PROBLEM STATEMENT:
Take every line from the data that has the word "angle" in it.
[[ DATA SEGMENT, beginning ]]
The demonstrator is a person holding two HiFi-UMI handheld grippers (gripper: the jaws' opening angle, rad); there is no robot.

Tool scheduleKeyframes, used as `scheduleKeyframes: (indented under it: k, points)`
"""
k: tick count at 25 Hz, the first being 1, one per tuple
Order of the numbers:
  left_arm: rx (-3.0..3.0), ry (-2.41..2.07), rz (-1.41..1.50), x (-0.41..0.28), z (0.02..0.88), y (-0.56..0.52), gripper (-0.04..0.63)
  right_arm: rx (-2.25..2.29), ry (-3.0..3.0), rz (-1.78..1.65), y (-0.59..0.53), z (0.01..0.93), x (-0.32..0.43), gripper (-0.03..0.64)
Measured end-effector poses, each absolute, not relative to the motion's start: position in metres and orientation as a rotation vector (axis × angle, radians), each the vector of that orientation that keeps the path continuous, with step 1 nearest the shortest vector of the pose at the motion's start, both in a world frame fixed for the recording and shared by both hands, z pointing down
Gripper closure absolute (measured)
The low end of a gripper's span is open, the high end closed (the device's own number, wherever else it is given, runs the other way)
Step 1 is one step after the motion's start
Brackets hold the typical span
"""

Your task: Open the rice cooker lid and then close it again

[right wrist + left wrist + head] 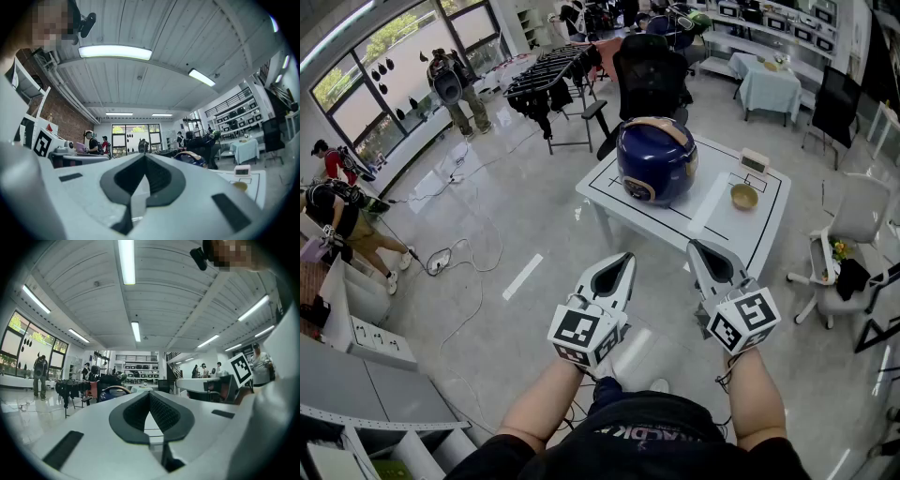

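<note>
Glossy grey floor [487, 244] fills a big workshop room. Nearest, two forearms hold the claws level, side by side, short of the white counter [614, 202] and apart from it. The left claw [624, 259] has its jaws pressed together with nothing between them, and the right claw [697, 247] is closed and empty in the same way. Beyond them the blue rice cooker [654, 161] stands at the counter's left end, its tan lid [664, 131] down. A small yellowish bowl [743, 196] sits toward the right end, with a little clock [755, 160] by the far edge. Behind the counter stands a black office chair [649, 73], then a dark clothes rack [546, 80]. Several people [459, 89] stand by the far windows.
</note>
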State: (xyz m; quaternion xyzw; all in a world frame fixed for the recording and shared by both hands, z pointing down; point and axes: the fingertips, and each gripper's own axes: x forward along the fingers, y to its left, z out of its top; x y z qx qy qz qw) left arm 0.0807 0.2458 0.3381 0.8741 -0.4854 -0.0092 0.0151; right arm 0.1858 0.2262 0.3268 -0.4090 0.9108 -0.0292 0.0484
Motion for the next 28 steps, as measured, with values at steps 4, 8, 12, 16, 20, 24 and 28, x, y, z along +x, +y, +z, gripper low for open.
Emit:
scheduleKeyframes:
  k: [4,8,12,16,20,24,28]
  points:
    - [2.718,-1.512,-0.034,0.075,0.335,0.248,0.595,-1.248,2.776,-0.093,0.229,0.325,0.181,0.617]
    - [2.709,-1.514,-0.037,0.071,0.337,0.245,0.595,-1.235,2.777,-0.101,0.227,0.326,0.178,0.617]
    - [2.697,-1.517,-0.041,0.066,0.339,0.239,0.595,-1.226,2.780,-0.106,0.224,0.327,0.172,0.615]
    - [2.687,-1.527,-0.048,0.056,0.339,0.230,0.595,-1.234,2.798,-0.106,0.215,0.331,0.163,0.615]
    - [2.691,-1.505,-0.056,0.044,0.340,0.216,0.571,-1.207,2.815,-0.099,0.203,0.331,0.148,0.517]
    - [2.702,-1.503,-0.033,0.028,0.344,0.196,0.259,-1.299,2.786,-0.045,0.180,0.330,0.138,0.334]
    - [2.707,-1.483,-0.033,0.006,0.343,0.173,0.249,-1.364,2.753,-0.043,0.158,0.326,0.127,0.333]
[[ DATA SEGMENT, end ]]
EXERCISE SOLUTION:
The demonstrator is a person holding two HiFi-UMI handheld grippers (gripper: the jaws' opening angle, rad); there is no robot.
Measured end-effector poses, each absolute, not relative to the motion's start: position in metres and orientation as a rotation vector (axis × angle, radians), each the vector of that orientation that keeps the path continuous, with step 1 nearest the shortest vector of the pose at the motion's start, both in a world frame fixed for the recording and shared by both hands, z pointing down

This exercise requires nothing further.